I always figured I would have to go somewhere deep in Norway to see the aurora borealis, also known as the northern lights.

And that bothered me because I don't exactly have the best history with Norway.

But, it turns out, all I really have to do is wait for the exact right time and move to, like, Ohio.

The northern lights are caused, basically, when the sun freaks out and sends particles into our atmosphere. And the sun is freaking out a lot right now.

A big solar storm is raging, sending lots of solar winds our way and making the aurora visible in many parts of the world that don't typically get to see this magnificent natural phenomenon.

The northern lights were seen as far south as Washington, DC, this week.
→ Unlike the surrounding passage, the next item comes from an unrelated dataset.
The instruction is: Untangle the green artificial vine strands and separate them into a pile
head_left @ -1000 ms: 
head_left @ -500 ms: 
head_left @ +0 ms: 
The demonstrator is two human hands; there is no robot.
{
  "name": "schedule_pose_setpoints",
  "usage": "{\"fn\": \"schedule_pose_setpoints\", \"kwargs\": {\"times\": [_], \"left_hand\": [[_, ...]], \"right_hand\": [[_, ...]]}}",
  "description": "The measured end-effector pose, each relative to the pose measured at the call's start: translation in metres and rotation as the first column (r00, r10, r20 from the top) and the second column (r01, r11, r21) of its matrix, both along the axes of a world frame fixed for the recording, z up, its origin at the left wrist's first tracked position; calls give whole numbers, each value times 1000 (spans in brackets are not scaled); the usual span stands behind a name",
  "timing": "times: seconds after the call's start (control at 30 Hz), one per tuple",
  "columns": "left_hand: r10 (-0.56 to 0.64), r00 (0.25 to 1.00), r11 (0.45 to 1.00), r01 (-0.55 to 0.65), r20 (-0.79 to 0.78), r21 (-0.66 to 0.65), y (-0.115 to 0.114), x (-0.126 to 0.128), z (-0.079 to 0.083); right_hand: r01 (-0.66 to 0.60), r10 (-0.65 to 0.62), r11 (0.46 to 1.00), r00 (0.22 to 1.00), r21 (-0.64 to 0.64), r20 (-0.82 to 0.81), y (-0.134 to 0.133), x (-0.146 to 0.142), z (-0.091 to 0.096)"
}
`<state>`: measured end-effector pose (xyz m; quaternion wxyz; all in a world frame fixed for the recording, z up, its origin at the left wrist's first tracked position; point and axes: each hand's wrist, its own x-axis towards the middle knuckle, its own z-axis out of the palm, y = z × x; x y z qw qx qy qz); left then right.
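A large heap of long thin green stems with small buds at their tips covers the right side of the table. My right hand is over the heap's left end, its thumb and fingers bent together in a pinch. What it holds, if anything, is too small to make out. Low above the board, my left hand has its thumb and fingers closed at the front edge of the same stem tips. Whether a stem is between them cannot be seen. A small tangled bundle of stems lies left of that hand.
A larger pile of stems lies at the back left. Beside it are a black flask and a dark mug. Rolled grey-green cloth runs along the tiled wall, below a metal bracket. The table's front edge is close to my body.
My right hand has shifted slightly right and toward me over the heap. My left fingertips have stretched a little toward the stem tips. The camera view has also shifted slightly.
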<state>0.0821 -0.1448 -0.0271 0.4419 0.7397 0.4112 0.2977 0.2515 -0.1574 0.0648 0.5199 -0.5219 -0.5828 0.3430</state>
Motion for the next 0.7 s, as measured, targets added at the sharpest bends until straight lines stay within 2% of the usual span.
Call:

The aurora was seen in the northern United States and was projected to be seen as far south as Pennsylvania, Ohio, Indiana and Illinois.

Although that was Tuesday night, there will still be some solar action in the sky Wednesday night. So look up if you're in Canada and the northern United States.

This is also going on across the pond over in the United Kingdom, Scandinavia and Iceland. There are some really spectacular displays lighting up in freaking Norway. Ugh, Norway.

The National Oceanic and Atmospheric Administration says there is still an aurora watch in effect.

They project that the northern lights will be visible on Wednesday across the northern United States, Scotland, Scandinavia and Russia.

In the United States, the projection goes from Washington to Maine, dipping in the middle of the country to hit the Dakotas, Michigan and New York.

You can check here for live updates on where the aurora can be seen, you know, in case you don't want to be constantly looking outside your window.

But note that you need the right conditions, including a clear, dark sky.

So as for me in New York City, it's not looking too great. I blame Norway.